Le sensazioni sembrano confermare i test con gli esiti meno rassicuranti tra quelli pubblicati finora. Nulla pare cambiato in modo drammatico, ma provate a dirlo a chi aveva speso anche più di 30mila euro per acquistare un’auto di un marchio blasonato, convinto di aver investito in qualità.
Dove ci si inizia a preoccupare seriamente è quando si legge che il 17% degli interpellati ha avuto problemi meccanici e il 15% ha visto accendersi sul cruscotto spie che segnalano malfunzionamenti. Ciò ha portato il 13% del campione a far effettuare una riparazione e un altro 10% a ritenerla necessaria, pur non avendola ancora eseguita. Parliamo comunque di una minoranza rispetto a quel 77% che dichiara che non c’è bisogno di ulteriori interventi. E questa minoranza ha dovuto intervenire su valvola Egr (ricircolo dei gas di scarico, nel 34% dei casi), iniettori (23%) e filtro antiparticolato (22%), cioè su parti che vengono sollecitate maggiormente dalle nuove regolazioni dell’iniezione.
In sostanza, ora il software fa aumentare il tempo in cui ricircolo nella valvola è attivo e fa partire più spesso la rigenerazione del filtro antiparticolato. Ma, se valvola e filtro sono vecchi e intasati. la strumentazione di bordo rileva anomalie e bisogna sostituire queste costose componenti. Tanto che la spesa media rilevata dall’indagine è alta: dai 745 euro dell’Italia ai 1.160 della Spagna. Un ruolo viene giocato anche dall’olio: ce n’è uno che favorisce la riduzione del particolato, giocando su viscosità (5-30) e contenuto di zolfo e fosforo.

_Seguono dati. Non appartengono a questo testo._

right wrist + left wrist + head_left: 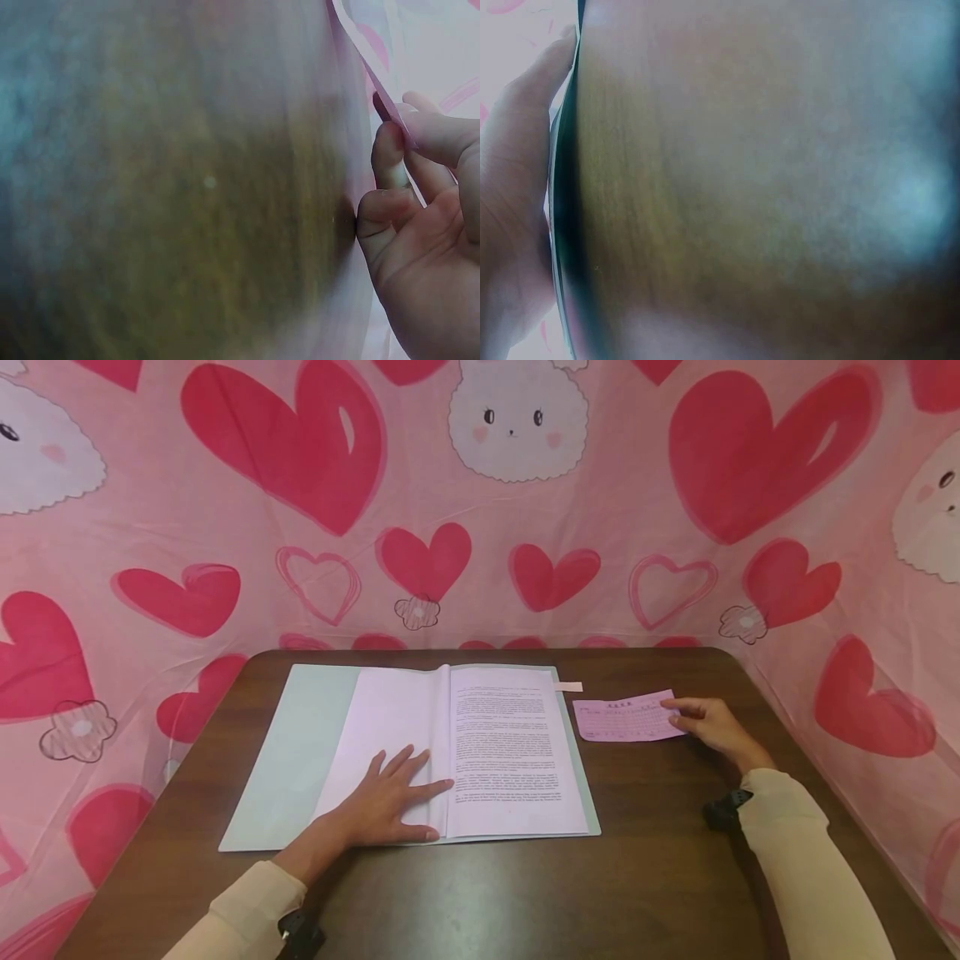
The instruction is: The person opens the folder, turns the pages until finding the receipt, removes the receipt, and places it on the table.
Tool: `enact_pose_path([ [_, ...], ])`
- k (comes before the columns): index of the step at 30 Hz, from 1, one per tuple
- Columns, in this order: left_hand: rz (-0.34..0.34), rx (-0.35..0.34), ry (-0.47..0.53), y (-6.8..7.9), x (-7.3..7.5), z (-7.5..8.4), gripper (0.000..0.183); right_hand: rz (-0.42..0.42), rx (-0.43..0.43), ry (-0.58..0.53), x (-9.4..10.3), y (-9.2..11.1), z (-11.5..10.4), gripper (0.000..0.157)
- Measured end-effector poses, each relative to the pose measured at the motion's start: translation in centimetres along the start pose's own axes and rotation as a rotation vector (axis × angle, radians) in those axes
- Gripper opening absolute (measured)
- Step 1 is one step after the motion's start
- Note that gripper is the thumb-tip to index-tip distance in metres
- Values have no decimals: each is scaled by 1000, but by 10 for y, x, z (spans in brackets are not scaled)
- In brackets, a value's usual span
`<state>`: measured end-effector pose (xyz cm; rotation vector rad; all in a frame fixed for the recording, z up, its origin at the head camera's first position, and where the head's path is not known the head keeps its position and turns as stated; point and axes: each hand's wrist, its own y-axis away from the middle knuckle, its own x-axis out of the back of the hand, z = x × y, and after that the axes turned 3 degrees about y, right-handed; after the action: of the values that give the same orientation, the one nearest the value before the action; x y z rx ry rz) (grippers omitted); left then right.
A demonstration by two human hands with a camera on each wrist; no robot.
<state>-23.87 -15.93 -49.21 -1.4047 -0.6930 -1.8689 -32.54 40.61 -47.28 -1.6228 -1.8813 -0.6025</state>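
A pale green folder [300,727] lies spread out on the table with white sheets inside. Its right-hand page [510,752] carries dense printed text, and the left sheet [382,710] looks blank. My left hand [386,797] rests on the blank side near the fold, fingers spread. To the right of the folder, my right hand [712,722] pinches the right edge of a pink printed slip [622,718] with handwriting-like marks. In the right wrist view, thumb and fingertips grip the slip's edge [386,97]. The left wrist view shows part of the left hand [517,172] beside the folder's edge.
A small pale tab [568,687] sticks out from the folder's upper right edge. The dark wooden table [480,902] has a shiny patch at the front. Pink cloth [487,510] with hearts and animal faces hangs behind and at both sides.
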Motion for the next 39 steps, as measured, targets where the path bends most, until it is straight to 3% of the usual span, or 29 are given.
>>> enact_pose_path([
  [9,13,-12,-11,-1,-1,0,79,-3,-40,6,2,1,1,45],
  [27,4,-5,0,-1,0,0,79,25,-2,26,5,2,3,41],
  [39,9,-5,1,0,-1,-1,79,94,37,37,2,3,11,40],
])
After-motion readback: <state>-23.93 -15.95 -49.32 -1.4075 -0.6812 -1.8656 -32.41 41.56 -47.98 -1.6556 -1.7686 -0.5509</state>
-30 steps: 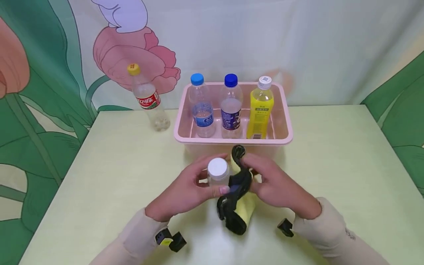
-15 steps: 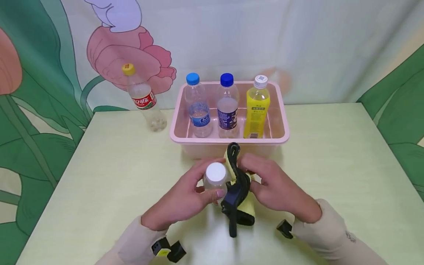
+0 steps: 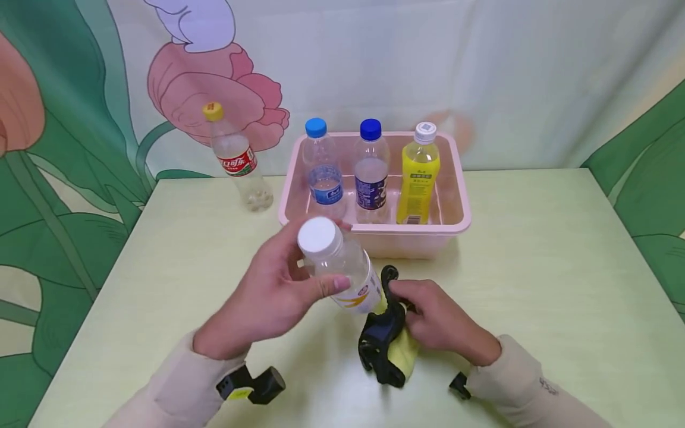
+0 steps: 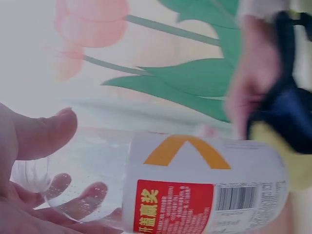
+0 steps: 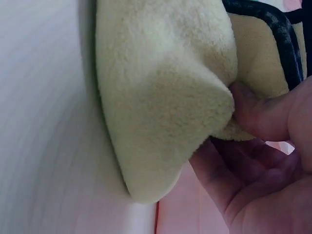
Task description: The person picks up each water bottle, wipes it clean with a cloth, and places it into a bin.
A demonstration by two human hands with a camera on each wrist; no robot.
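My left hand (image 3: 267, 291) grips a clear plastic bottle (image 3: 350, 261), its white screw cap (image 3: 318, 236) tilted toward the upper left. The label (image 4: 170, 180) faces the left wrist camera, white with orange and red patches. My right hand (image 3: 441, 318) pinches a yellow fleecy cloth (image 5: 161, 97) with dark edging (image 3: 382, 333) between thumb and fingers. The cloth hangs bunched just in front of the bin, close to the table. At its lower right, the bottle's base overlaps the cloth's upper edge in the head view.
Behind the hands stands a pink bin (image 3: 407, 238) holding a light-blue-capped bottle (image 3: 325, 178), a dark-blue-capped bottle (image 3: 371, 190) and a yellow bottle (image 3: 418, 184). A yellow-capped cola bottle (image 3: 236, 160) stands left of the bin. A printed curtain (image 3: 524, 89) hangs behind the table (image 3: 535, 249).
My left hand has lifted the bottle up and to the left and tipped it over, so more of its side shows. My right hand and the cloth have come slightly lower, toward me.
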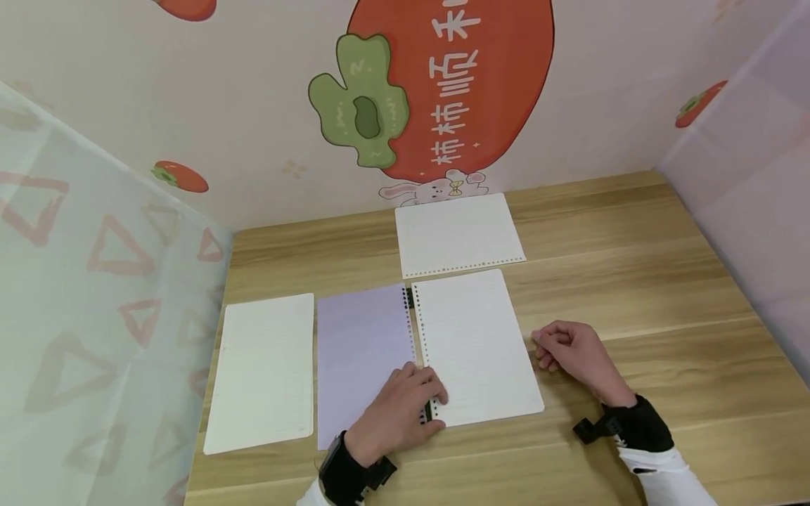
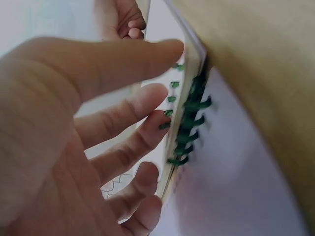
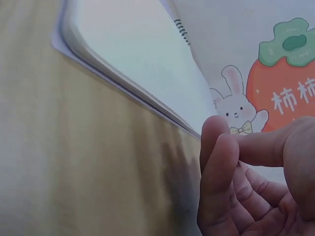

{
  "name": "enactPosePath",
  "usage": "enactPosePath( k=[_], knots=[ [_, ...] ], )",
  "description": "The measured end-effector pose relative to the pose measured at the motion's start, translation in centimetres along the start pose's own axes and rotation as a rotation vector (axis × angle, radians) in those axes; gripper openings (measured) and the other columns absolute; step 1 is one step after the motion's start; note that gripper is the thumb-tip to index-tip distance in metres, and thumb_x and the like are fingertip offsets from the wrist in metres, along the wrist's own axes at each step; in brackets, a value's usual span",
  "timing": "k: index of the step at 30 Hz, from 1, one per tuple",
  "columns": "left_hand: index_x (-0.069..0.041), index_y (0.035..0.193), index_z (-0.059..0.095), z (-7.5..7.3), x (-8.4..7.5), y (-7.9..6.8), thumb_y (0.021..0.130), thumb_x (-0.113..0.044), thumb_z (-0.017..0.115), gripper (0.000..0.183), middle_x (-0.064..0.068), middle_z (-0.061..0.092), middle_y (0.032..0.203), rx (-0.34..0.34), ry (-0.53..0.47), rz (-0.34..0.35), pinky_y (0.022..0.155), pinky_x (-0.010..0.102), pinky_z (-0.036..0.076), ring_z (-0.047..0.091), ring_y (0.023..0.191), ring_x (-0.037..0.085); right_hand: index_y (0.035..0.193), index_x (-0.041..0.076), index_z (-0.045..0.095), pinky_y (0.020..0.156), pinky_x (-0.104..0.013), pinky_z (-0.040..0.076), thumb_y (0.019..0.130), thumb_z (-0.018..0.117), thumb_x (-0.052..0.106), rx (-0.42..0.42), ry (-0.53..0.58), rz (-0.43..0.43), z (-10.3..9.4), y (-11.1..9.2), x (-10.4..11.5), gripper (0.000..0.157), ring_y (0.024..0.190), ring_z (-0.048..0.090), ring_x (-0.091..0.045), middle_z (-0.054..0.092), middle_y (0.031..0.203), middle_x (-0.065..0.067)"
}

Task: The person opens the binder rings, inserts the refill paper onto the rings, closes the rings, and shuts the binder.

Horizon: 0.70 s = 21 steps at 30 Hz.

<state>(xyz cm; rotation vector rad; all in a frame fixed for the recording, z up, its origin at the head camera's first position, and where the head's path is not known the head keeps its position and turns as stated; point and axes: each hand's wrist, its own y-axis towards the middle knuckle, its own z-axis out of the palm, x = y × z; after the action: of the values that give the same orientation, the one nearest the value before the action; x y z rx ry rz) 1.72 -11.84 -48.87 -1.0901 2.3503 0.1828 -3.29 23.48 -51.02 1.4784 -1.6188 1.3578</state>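
A loose-leaf notebook lies spread on the table, its pale purple cover [image 1: 363, 351] to the left and a stack of white lined pages [image 1: 477, 351] to the right. Dark green binder rings [image 2: 189, 130] run along the spine between them. My left hand [image 1: 401, 407] is over the lower spine, fingertips on the punched edge of the pages and thumb near the bottom corner. To the right of the pages, my right hand [image 1: 579, 351] is held with curled fingers, thumb against the index finger, and nothing visible between them.
A white lined sheet [image 1: 262, 372] lies left of the purple cover. Behind the notebook, a white sheet with punched holes [image 1: 458, 235] lies sideways near the back wall [image 1: 253, 140]. Printed cloth walls border the wooden table [image 1: 633, 281] on the left, back and right.
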Motion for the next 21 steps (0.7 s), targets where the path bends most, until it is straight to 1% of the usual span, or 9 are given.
enactPosePath(
  k=[3,5,8,10,12,14,17,19,21],
  knots=[
    [-0.023,0.112,0.072,-1.1,0.7,0.9,0.091,-0.04,0.077,0.028,-0.01,0.065,0.114,0.051,-0.026,-0.032,0.092,0.034,0.041,0.048,0.095,0.01,0.104,-0.007,0.072,0.059,-0.034,0.06,0.102,0.064,0.028,-0.015,-0.048,-0.101,-0.4,1.0,0.5,0.036,0.066,0.071,-0.023,0.073,0.08,-0.016],
    [-0.02,0.114,0.073,-1.9,1.3,1.8,0.095,-0.039,0.072,0.027,-0.008,0.067,0.117,0.054,-0.023,-0.053,0.097,0.037,0.045,0.055,0.1,0.011,0.105,-0.005,0.073,0.06,-0.032,0.059,0.103,0.062,0.026,-0.035,-0.111,-0.187,-0.5,1.8,1.2,0.033,0.069,0.072,-0.025,0.074,0.083,-0.016],
    [-0.014,0.119,0.072,-3.4,2.1,3.7,0.1,-0.035,0.065,0.029,-0.001,0.067,0.121,0.014,0.005,-0.075,0.104,0.039,0.047,0.06,0.111,0.017,0.11,-0.003,0.074,0.068,-0.034,0.059,0.104,0.06,0.023,-0.077,-0.26,-0.311,-0.6,3.5,2.6,0.03,0.079,0.073,-0.026,0.076,0.093,-0.015],
    [-0.01,0.124,0.069,-4.2,2.5,5.4,0.102,-0.034,0.062,0.033,0.003,0.065,0.125,-0.025,0.029,-0.089,0.102,0.039,0.049,0.059,0.115,0.021,0.115,-0.003,0.073,0.075,-0.038,0.059,0.105,0.058,0.02,-0.09,-0.353,-0.367,-0.4,4.9,3.6,0.03,0.089,0.073,-0.027,0.076,0.103,-0.015],
    [-0.006,0.131,0.065,-4.9,2.9,7.4,0.103,-0.033,0.059,0.039,0.008,0.061,0.132,-0.061,0.045,-0.113,0.101,0.04,0.05,0.056,0.121,0.027,0.12,-0.003,0.072,0.084,-0.044,0.058,0.105,0.057,0.016,-0.078,-0.438,-0.419,-0.1,6.6,4.5,0.029,0.101,0.071,-0.029,0.075,0.113,-0.016],
    [-0.004,0.139,0.059,-5.3,3.2,9.4,0.104,-0.034,0.057,0.045,0.013,0.054,0.141,-0.09,0.064,-0.135,0.103,0.042,0.048,0.05,0.128,0.033,0.127,-0.005,0.068,0.096,-0.051,0.055,0.104,0.057,0.015,-0.044,-0.51,-0.448,0.3,8.2,5.1,0.032,0.118,0.067,-0.035,0.069,0.128,-0.021],
    [-0.005,0.149,0.051,-5.0,3.7,12.5,0.105,-0.037,0.054,0.055,0.018,0.043,0.153,-0.118,0.112,-0.199,0.111,0.049,0.041,0.04,0.139,0.041,0.14,-0.005,0.061,0.111,-0.056,0.043,0.105,0.057,0.018,0.009,-0.603,-0.457,0.9,10.3,5.6,0.042,0.142,0.048,-0.04,0.054,0.15,-0.024],
    [-0.007,0.154,0.047,-4.5,3.8,13.9,0.106,-0.041,0.051,0.059,0.02,0.038,0.158,-0.131,0.161,-0.246,0.115,0.053,0.035,0.034,0.144,0.044,0.146,-0.005,0.055,0.117,-0.057,0.036,0.105,0.055,0.023,0.036,-0.646,-0.437,1.2,11.0,5.6,0.05,0.15,0.035,-0.043,0.042,0.16,-0.025],
    [-0.01,0.156,0.045,-4.0,3.9,15.1,0.106,-0.045,0.048,0.061,0.019,0.035,0.16,-0.134,0.198,-0.299,0.115,0.056,0.032,0.031,0.144,0.045,0.148,-0.006,0.053,0.118,-0.057,0.033,0.106,0.055,0.027,0.053,-0.668,-0.406,1.3,11.3,5.5,0.053,0.152,0.031,-0.043,0.038,0.163,-0.024]
  ],
)
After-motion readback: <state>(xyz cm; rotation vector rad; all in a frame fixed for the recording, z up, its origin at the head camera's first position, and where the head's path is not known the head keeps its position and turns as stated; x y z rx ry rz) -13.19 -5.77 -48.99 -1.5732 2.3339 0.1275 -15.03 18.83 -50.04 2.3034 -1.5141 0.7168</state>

Questo spiega almeno in parte perché, tra chi si è rivolto al costruttore per farsi rimborsare il costo delle riparazioni, solo una minoranza ha ottenuto che gli venisse coperto totalmente. E anche in questi casi il gruppo Volkswagen ha motivato il rimborso con la generosità, perché non ha mai ammesso di avere una responsabilità nell’inconveniente verificatosi. Da notare lo “scetticismo” degli italiani: tra chi ha dovuto effettuare riparazioni, appena il 17% si è poi rivolto al costruttore per lamentarsi e chiedere un rimborso. Siamo ben lontano dal 64% del Portogallo, dal 37% della Spagna e dal 30% del Belgio. Sarà che gli italiani hanno la coscienza più sporca o che le filiali italiane del gruppo Volkswagen hanno fama di essere restrittive?
La risposta è ardua: storicamente, gli italiani non sono abituati a fare seriamente la manutenzione, abituati fino al 1997 a revisioni solo decennali alla Motorizzazione e poi a controlli svolti da officine private in modo disinvolto. Per non parlare dell’abitudine a taroccare le centraline d’iniezione, coma ancora una volta ha dimostrato Quattroruote questo mese. Ma è anche vero che il gruppo Volkswagen in Italia è stato abituato per anni ad avere i clienti che facevano la fila per accaparrarsi i suoi prodotti, quindi – diciamo – non ha mai avuto troppo bisogno di corteggiarli.